海から生命が生まれたというけれども、そんな神秘ささえ感じる。
「どうしたの、こんなところまで」
「二人でデートするなら初めては海に行きたいなあって……」
水平線の向こうを眺めると遠くに船の煙突が見える。
それがだんだん近づくにつれてやがて海面に押しあがってくるのだ。
「何かあったの?」
結衣くんが心配そうにわたしの正面からじっと眺めた。確かに変だったかな。突然、積極的になり、胸を押しつけ、二人で病院を飛び出し、海まで。
今まで考えられなかったことだ。
「なーんでも、……ないよ」
今言わなくてもいいよね。わたしは、結衣くんの優しさを感じニッコリと微笑む。
「ならいいけどよー」
結衣くんは不安な瞳で見ているが、それを隠そうとした。結衣くんは優しい。そりゃそうだ。

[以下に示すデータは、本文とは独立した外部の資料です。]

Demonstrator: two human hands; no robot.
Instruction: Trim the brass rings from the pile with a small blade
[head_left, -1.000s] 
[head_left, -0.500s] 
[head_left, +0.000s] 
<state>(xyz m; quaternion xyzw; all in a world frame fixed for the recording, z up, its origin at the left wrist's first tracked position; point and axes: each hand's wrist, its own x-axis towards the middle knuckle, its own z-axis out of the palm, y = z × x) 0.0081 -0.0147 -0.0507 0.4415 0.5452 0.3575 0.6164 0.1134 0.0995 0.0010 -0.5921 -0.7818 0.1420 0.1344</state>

わたしの命のために昨日必死になってくれたこと、時間を止めてまで、助けてくれたこと、手を恥ずかしそうに繋いだこと、ちょっとエッチなことなどなど。
わたしの知らないわたしの記憶までもが優しい結衣くんで一杯だった。どんなに好きと伝えても、結衣くんの好きの方がきっと大きいに違いない。
わたしが亡くなった後、結衣くんは10年もかけてわたしを助けるためにタイムリープマシーンを完成させる。
天才科学者として立派になる結衣くん。そんな彼はやがてわたしを助けるために限りなく0の可能性に挑む。
女性から聞いた未来とわたしの知ってた結衣くんと、わたしが知らない結衣くん。
その全てが今のわたしにはあった。
未来の結衣くんの話は、受け売りだけどね。
そんな結衣くんをきっと解放してあげる。
「ねえ、結衣くん」
結衣くんの顔を眺める。ちょっと悪戯そうな表情をしながら。
「キスしたことある?」
「な、なに言ってるんだよ」
わたしの代わり様にびっくりしてるのかな。
確かにそうだ。わたしはずっと消極的で結衣くんが来てくれるのを長い間待ち続けてたんだ。
変えたのは時間。
わたしにの残った時間が限られている。後わずかしかないのだ。今やっておかないときっと後悔する。
亡くなった後のことはわからない。
でも、亡くなる瞬間、やっておけばよかったと思うのは嫌なのだ。
だから、わたしは決めた。
わたしは今からずっと結衣くんに恋をするんだ。
戸惑った横顔、何度も見て来たよ、ずっと見てるなんて言えなかったけれども。
「ゆいくん、驚いた?」
「そりゃ、なあ……」
「そうだ」
「キス、……してみよか」
「でも、俺琴乃と手も繋いでないぜ」
そうだった。何度も繰り返されて来たために忘れてた。わたしは今の時間ではまだ結衣くんと手も繋いだことがない。
「ゆいくん……」
わたしはゆっくりと手を差し出した。
結衣くんとわたしの手が繋がれる。
ついでに……。
結衣くんの指にわたしの指が絡まる。
「あっ……」
「へへっ、恋人繋ぎ……」
流れていく時間は待ってはくれないのだ。少ししかない時間を全力で生きないと……。
琴乃は限られた時間を生きる決意をした。